Some time after 10 PM on the evening of April 18, 1775, Paul Revere departed from Boston on his way north to Lexington, to warn John Hancock and Samuel Adams that British troops were coming to arrest and execute them. He had heard from a stock boy that the British were preparing to cross the Charles River in pursuit of Adams and Hancock. Two other sources later verified this news, and Revere was elected as the messenger who would ride 20 miles north to Concord to warn these two prominent figures of the Patriot movement.
It's too bad Revere was a century and a half late: In today's new age of media he would have been able to instantly tweet this news at his revolutionary counterparts, although an impending arrest would probably warrant a direct message.
The example of Paul Revere's famous ride in the months leading up to the Revolutionary War speaks to how far the news media has come. Just a few decades ago, people were reliant on traditional media outlets. If you wanted to know what was going on in the world, you had to turn to newspapers, radio, and television shows.
Today, things have changed. Even if you don't believe that newspapers and print media will ever completely die, it's impossible to deny the digital momentum shift. According to the Pew Research Center, since 2000 the U.S. newspaper industry has been shrinking by over 1,200 full-time jobs every year. In 2003, print ad revenue was at nearly $45 billion every year, but by 2012 this number had plummeted to less than $20 billion a year.
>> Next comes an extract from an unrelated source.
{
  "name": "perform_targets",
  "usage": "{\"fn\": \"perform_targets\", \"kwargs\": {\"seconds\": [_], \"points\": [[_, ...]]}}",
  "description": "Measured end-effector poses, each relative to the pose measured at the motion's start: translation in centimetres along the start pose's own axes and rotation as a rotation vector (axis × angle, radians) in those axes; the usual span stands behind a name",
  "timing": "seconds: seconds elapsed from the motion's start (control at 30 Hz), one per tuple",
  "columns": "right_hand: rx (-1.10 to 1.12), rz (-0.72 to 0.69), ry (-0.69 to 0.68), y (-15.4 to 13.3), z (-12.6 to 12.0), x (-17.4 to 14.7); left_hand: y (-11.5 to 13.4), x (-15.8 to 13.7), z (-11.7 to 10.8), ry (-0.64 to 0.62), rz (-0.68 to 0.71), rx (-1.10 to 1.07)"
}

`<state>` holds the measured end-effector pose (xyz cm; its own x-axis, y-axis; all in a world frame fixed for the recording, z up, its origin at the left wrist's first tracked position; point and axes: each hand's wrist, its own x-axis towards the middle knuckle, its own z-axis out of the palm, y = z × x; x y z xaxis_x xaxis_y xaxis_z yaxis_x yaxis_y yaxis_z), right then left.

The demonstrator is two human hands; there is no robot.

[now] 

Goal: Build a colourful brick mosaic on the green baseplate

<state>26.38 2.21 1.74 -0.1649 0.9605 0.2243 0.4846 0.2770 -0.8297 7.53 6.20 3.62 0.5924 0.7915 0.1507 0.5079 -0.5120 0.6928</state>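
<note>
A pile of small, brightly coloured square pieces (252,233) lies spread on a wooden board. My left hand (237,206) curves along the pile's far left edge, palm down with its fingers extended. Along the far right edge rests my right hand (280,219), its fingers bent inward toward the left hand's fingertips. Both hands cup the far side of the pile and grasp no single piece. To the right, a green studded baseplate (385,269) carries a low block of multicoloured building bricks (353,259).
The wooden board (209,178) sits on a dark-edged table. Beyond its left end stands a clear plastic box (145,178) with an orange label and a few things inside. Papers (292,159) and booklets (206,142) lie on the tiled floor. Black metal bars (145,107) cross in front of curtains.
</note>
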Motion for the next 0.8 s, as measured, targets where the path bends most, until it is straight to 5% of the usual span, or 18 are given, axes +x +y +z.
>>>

The face of the media has changed, and one of the most significant elements of this change is the advent of social journalism.
What the new age of media looks like
Journalism in the age of technology is governed by social media and the technology that allows us to access it. Over 70% of Americans now own smartphones, which means they can instantly connect with the rest of the world. Thanks to apps like Periscope and Meerkat, someone who is at an event can instantly send video out to the Internet at large.
Research appears to confirm the dawn of this new age. 50% of the population has learned about a breaking news story on social media instead of official news sources. Major events in history like the death of Michael Jackson and the massive 2008 earthquake in China were reported on Twitter before conventional news outlets.
This is all fascinating information, you might be thinking, but what can it do for my brand? Today's era of journalism offers a few key lessons that marketers need to learn if they want to succeed.
What the new era of journalism and social media means for online marketing
- Heightened competition. In an era when anyone with a smartphone and a cell plan can be a reporter that speaks to billions of people in seconds, there is more competition for people's attention than ever before. You must make sure that your message is worth their time.
- You have to come where your prospects are. The huge modern influx of information means that people want to engage with marketing materials and brands on their own terms. Whether it's offering social media customer service or writing in-depth blog posts, your prospects need to be able to learn and interact their preferred way.
- Trust is more important than ever before. Now that there is so much information being hurled at them, consumers are more wary about what a company says. On the other hand, if a consumer can get a referral from someone they know, that trust speaks volumes: 71% of consumers are more likely to make a purchase based on social media referrals.
KEY TAKEAWAY: This new age of journalism presents quite an opportunity. The huge rise in the number of reporters means that the focus in the world of new media is shifting towards making sure that sources are credible. We saw a big example of this in early March, when Google announced that its research team was experimenting with methods of ranking websites by how factually accurate they are. Marketers who can quickly provide accurate information to the right group of people on the right channels stand to find high levels of success, thanks to the mass-reporting revolution in journalism.